*** Opening Information supplied ***

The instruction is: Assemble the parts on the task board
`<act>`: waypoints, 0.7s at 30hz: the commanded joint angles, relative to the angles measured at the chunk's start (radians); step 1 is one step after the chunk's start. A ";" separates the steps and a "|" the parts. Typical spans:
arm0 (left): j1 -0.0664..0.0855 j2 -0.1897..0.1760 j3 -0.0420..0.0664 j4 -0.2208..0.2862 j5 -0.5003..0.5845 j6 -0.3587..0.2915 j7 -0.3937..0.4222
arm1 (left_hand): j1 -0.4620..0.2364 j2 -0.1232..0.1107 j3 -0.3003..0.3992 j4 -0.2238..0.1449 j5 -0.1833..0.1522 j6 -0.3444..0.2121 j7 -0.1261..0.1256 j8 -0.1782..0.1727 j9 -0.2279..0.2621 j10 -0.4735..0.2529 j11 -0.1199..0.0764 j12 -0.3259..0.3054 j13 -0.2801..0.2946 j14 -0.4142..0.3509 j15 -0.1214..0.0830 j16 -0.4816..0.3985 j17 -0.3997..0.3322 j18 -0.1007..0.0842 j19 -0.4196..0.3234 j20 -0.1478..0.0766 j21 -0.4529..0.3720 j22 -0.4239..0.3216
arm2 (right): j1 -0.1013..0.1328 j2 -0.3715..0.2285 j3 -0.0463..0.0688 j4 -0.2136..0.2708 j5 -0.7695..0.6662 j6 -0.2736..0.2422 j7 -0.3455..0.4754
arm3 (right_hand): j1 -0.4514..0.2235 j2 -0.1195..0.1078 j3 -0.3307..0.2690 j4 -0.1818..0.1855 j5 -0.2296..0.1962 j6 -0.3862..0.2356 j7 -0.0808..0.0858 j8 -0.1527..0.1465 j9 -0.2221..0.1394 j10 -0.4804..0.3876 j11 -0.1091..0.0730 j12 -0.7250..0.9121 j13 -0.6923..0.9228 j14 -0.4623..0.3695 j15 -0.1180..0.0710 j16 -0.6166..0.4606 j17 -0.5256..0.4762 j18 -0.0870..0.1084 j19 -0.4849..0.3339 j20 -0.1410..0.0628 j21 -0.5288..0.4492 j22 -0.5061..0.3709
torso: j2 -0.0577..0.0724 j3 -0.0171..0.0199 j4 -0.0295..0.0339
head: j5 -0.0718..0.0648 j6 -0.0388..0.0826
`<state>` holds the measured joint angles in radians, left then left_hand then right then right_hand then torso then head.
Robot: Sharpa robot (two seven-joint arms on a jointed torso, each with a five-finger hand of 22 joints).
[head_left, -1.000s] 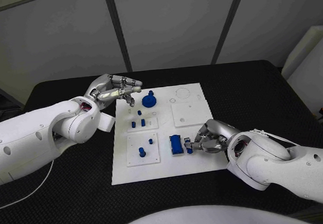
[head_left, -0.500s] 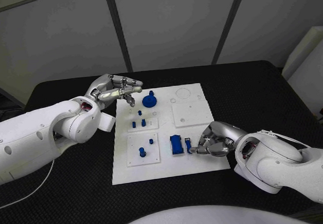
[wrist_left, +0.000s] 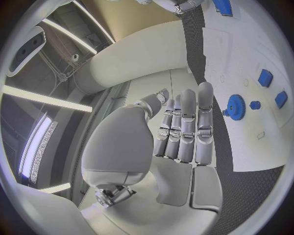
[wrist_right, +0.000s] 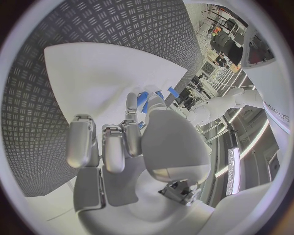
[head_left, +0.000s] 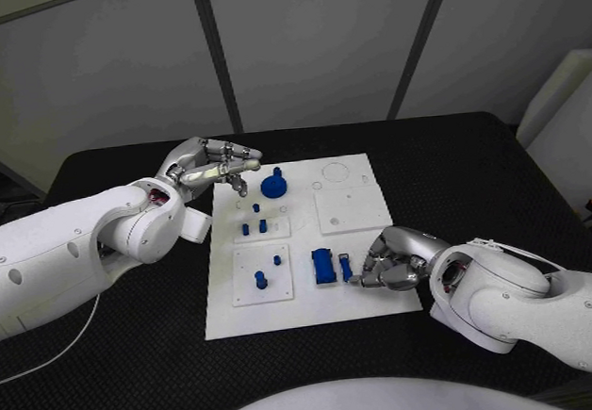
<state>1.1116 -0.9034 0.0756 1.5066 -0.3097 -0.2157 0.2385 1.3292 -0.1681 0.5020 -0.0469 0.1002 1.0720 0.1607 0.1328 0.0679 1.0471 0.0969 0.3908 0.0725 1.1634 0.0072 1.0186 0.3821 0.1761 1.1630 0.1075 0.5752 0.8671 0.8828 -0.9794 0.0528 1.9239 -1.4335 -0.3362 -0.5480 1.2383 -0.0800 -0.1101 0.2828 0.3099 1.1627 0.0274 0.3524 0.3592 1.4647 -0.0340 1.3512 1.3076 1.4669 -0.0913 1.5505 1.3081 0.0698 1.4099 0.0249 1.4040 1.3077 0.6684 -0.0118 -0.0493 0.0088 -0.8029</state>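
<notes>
The white task board [head_left: 349, 178] lies mid-table. A blue gear [head_left: 276, 183] stands near its far-left corner, also seen as the gear [wrist_left: 234, 106] beyond my left hand's fingers. Small blue pegs [head_left: 253, 227] stand in the plate below it, and two more pegs [head_left: 260, 278] in the near-left plate. A blue block [head_left: 324, 264] sits near the front middle. My right hand [head_left: 392, 258] is curled beside it and pinches a small upright blue part [head_left: 346, 268], which shows by its fingertips [wrist_right: 142, 101]. My left hand [head_left: 220, 169] hovers at the board's far-left corner, fingers straight, holding nothing.
A raised blank white plate [head_left: 351, 208] occupies the board's right half, with round recesses [head_left: 334, 172] beyond it. Black table [head_left: 471, 164] surrounds the board on all sides. The left forearm [head_left: 94, 238] lies along the board's left side.
My right hand has drawn slightly toward the board's near edge, and the small blue part moved with it beside the block. The left hand has stayed put.
</notes>
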 commanded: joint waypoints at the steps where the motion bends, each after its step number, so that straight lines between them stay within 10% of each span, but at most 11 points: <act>1: 0.001 0.001 0.001 0.000 0.003 0.008 0.005 | 0.001 0.008 0.002 -0.004 0.003 -0.004 0.001 -0.002 0.000 -0.008 -0.002 0.003 -0.001 0.000 0.006 -0.004 -0.001 0.006 0.004 0.004 -0.005 -0.002 | 0.001 0.005 0.000 -0.006 -0.009 0.002 0.001 | 0.004 0.012 -0.005 0.005 -0.005 -0.007 0.001 0.005 0.002 0.032 -0.006 0.005 0.127 0.097 -0.005 0.003 0.229 -0.011 0.003 -0.005 -0.001 0.034 | 0.002 -0.0003 0.0005 | 0.002 -0.001; 21: 0.001 0.000 0.001 0.000 0.003 0.008 0.002 | 0.005 0.014 0.007 -0.005 0.004 -0.004 0.001 -0.001 0.000 -0.009 -0.003 0.005 -0.002 0.000 0.006 -0.005 -0.002 0.007 0.004 0.003 -0.006 -0.001 | 0.001 0.041 0.000 -0.050 -0.015 0.033 -0.012 | 0.058 0.024 -0.023 -0.013 -0.026 -0.012 -0.001 0.010 0.009 0.033 -0.009 0.006 0.130 0.097 -0.006 0.003 0.228 -0.011 0.002 -0.007 -0.003 0.033 | 0.002 0.0003 -0.0009 | 0.006 -0.011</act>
<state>1.1115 -0.9035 0.0755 1.5058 -0.3097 -0.2156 0.2381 1.3344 -0.1629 0.5052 -0.0502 0.1002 1.0720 0.1606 0.1328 0.0679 1.0435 0.0933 0.3908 0.0724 1.1634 0.0072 1.0186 0.3813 0.1761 1.1630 0.1075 0.5752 0.8671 0.8830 -0.9396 0.0528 1.8747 -1.4407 -0.3256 -0.5569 1.2888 -0.0539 -0.1312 0.2759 0.2902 1.1569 0.0271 0.3563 0.3676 1.4647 -0.0339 1.3552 1.3076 1.4669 -0.0913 1.5505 1.3078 0.0698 1.4098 0.0249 1.4040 1.3079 0.6715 -0.0115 -0.0486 0.0129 -0.8121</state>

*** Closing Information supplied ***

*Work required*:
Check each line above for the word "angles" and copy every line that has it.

*Result for this task*:
`<act>`: waypoints, 0.7s at 30hz: the commanded joint angles, relative to the angles measured at the chunk's start (radians); step 1 is one step after the chunk's start. A ";" separates the steps and a "|" the parts. Typical spans:
`<state>` holds the measured joint angles in radians, left then left_hand then right then right_hand then torso then head.

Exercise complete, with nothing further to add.